Spending time or doing something for TBT bells is the same thing if you're enjoying it right now, whether you leave in the future or not.

I'd encourage people with talents and skills to earn some TBT if they enjoy being on the forum. Especially if they have spare time (and capabilities) 

I'm just trying to think of something original now that I can do lol...


----------



## Caius

spamurai said:


> It's no different from playing a videogame though.
> Playing a game gives you satisfaction and entertainment at that moment, but really you achieve nothing beneficial in reality. (unless you're a pro or youtuber and earning from it lol).
> 
> Spending time or doing something for TBT bells is the same thing if you're enjoying it right now, whether you leave in the future or not.
> 
> I'd encourage people with talents and skills to earn some TBT if they enjoy being on the forum. Especially if they have spare time (and capabilities)
> 
> I'm just trying to think of something original now that I can do lol...



Most of the time playing a game is an experience. For me at least, I'm there for the story and the emotional impact it will have on me, or in the case of some other games it's a stress relief. It really depends on the person though.


----------



## Gandalf

and if anyone is interested, collectibles didn't really take off to the extent they have today until the pokeball was released last year. Those things were selling out in minutes and hell there were so many at the time that I sold a couple for just 74 bells.
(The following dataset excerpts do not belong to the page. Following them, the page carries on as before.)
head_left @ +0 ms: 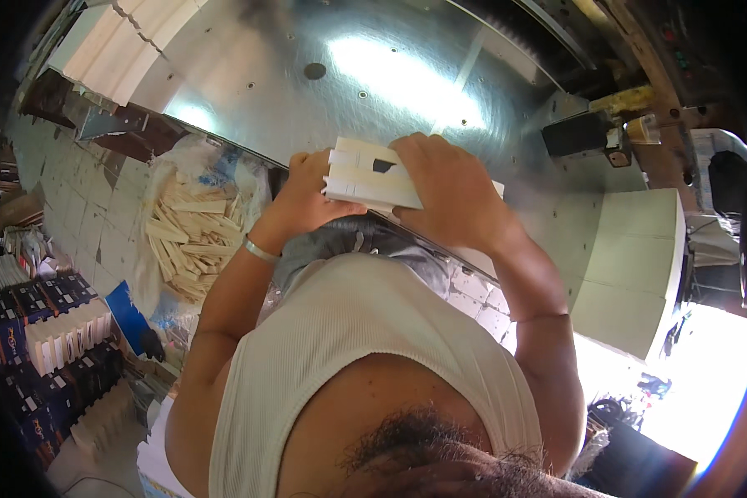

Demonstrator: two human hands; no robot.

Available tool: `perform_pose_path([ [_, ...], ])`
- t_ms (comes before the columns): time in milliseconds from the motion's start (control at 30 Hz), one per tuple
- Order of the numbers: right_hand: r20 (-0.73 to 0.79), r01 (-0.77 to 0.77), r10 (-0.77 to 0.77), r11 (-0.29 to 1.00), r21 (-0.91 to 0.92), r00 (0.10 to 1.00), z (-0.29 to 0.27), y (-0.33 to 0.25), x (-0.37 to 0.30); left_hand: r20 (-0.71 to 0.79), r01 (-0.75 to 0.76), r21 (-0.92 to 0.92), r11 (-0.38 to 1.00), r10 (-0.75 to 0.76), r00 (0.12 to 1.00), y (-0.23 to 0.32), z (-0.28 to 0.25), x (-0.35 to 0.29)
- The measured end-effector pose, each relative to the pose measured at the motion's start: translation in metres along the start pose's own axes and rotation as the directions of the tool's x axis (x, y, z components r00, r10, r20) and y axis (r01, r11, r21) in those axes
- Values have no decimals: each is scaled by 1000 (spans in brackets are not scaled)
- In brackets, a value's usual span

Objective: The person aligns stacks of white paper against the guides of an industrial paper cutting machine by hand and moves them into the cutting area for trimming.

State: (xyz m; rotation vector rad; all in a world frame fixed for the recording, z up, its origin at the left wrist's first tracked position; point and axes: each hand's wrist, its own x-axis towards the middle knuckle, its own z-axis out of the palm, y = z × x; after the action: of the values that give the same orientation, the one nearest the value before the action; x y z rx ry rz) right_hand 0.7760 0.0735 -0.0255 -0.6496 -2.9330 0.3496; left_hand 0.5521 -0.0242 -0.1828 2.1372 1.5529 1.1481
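Observation:
In front of my waist, at the near edge of a shiny metal table [249,100], I hold a small thick stack of white paper [357,175] with a dark printed patch on top. My left hand [305,197] grips its left end, thumb below and fingers behind. Over its right part lies my right hand [452,195], with the fingers across the top and the thumb at the near side. Both hands are closed on the stack. Part of its right end is covered by my right hand, and it cannot be told whether the stack rests on the table.
White paper stacks [112,50] stand at the table's far left; a larger pale stack [631,249] is at the right. A dark block [574,133] sits near it. Left of me, a clear plastic bag holds paper offcuts [195,236]. Dark-covered books [46,303] are piled at lower left.

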Motion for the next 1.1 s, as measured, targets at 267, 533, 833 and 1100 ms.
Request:
perform_pose_path([
  [267, 44, -21, 20, 999, 32, 999, 1, -8, -1, 13, 96, -44, 994, -96, 995, 7, 1, -13],
  [533, -17, -16, 17, 997, 75, 1000, -15, 2, -11, -259, 144, -685, 714, -424, 868, 27, 13, -7],
  [833, -240, 78, 343, 424, 902, 908, 31, 32, -32, 0, 218, -803, 555, -366, 931, 39, -34, 28],
  [1100, -234, 143, 410, 241, 960, 882, 93, 52, -37, -72, 103, -585, 805, -178, 981, 25, -41, 45],
])
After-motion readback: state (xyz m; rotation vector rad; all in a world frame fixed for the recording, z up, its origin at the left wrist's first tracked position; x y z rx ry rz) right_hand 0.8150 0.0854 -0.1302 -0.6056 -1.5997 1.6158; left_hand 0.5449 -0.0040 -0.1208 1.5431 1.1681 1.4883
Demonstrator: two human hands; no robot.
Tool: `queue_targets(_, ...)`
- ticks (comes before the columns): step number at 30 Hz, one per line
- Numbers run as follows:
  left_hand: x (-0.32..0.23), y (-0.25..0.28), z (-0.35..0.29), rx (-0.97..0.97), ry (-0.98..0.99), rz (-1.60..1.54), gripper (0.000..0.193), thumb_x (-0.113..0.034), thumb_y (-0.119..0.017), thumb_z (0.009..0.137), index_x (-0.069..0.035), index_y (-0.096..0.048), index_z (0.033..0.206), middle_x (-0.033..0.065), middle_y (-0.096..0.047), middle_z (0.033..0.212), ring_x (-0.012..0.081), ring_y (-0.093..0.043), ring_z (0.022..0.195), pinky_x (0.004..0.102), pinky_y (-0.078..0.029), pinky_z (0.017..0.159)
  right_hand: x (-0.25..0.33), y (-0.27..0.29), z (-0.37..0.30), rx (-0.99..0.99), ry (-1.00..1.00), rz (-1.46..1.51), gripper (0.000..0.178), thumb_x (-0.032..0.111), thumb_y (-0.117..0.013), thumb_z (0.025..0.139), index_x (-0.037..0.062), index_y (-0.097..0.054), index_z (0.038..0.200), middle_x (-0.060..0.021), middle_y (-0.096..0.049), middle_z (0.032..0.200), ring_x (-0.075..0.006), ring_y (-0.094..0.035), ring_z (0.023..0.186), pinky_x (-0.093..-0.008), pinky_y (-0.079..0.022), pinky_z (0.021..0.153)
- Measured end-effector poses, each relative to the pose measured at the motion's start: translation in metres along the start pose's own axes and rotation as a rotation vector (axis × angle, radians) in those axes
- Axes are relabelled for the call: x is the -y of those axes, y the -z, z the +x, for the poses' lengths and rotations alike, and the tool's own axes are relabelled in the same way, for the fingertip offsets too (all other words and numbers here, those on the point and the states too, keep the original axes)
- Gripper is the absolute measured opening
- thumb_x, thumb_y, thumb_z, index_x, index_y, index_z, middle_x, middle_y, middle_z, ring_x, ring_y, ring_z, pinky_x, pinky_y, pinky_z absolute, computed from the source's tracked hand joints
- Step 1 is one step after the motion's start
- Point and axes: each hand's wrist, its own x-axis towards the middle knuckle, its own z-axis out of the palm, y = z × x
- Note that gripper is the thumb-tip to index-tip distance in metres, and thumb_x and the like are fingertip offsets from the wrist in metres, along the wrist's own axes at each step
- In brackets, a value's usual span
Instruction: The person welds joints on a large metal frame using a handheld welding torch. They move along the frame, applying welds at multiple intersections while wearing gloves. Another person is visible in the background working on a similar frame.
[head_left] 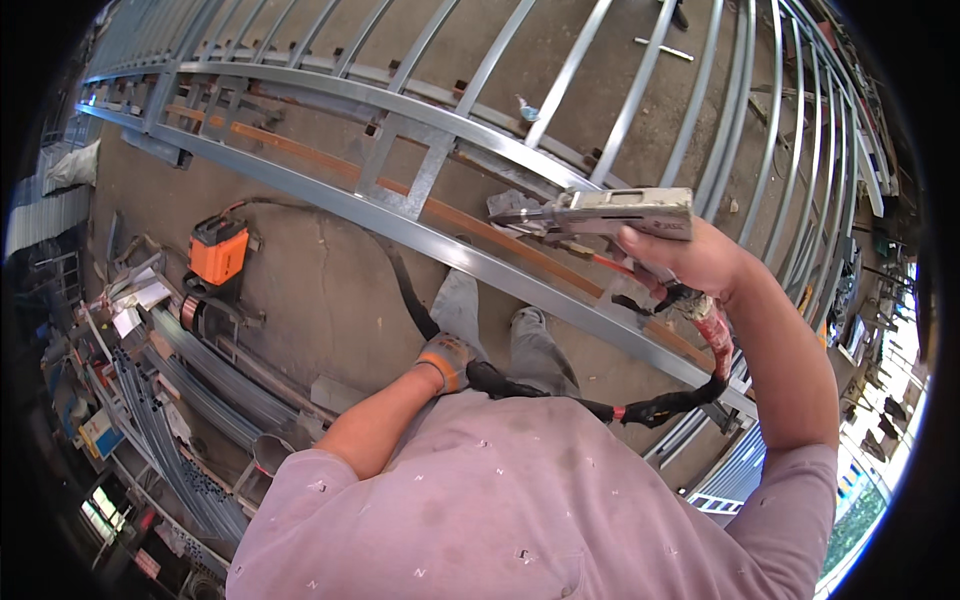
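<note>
My bare right hand (690, 258) is closed round the grip of a boxy, silver-grey welding gun (630, 213). The gun's narrow nozzle points left, just above the galvanized steel frame. From its handle a thick black-wrapped cable (640, 408) with red sections loops down and left across my lap. My left hand (448, 362), in a grey and orange glove, is by my knee. The cable passes under it and comes out on both sides, so the hand is closed on it; the fingertips are hidden. Below the gun runs a long square steel tube (340, 208) of the frame.
An orange and black machine (218, 250) stands on the floor at left, joined to the cable. Upright bars (570, 72) of the frame spread across the far side. Bundles of steel tubes (215, 385) lie at lower left. A rust-coloured bar (290, 147) runs behind the near tube.
</note>
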Motion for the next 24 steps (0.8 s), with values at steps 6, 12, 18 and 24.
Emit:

Part of the problem we have now is patience and honestly on that thought, collectibles don't just have to be pixels on a screen. They can be a little memory of what was happening on the forum at the time, made far more special if you were actually active. Sometimes wonder if half the problem is people can't TT or dupe for a tbt collectible as they would do in animal crossing.


----------



## oath2order

Gandalf said:


> Sometimes wonder if half the problem is people can't TT or dupe for a tbt collectible as they would do in animal crossing.



Actually a good point.

I do agree. Sometimes people have interesting little hidden gems in the hover text. Like a certain user and ABBA songs


----------



## Justin

Gandalf said:


> Part of the problem we have now is patience and honestly on that thought, collectibles don't just have to be pixels on a screen. They can be a little memory of what was happening on the forum at the time, made far more special if you were actually active. Sometimes wonder if half the problem is people can't TT or dupe for a tbt collectible as they would do in animal crossing.



This hits the nail! For example, is it hard to obtain a feather collectible outside of the Fair if you weren't here? Good! *That's the point.*


----------



## Caius

Justin said:


> This hits the nail! For example, is it hard to obtain a feather collectible outside of the Fair if you weren't here? Good! *That's the point.*



You sound frustrated.


----------



## KarlaKGB

Jeremy said:


> FYI, I accidentally clicked "close thread" and wasn't aware of it until this morning.  If that's enough to make you angry, then you may need to prioritize what's important in your life.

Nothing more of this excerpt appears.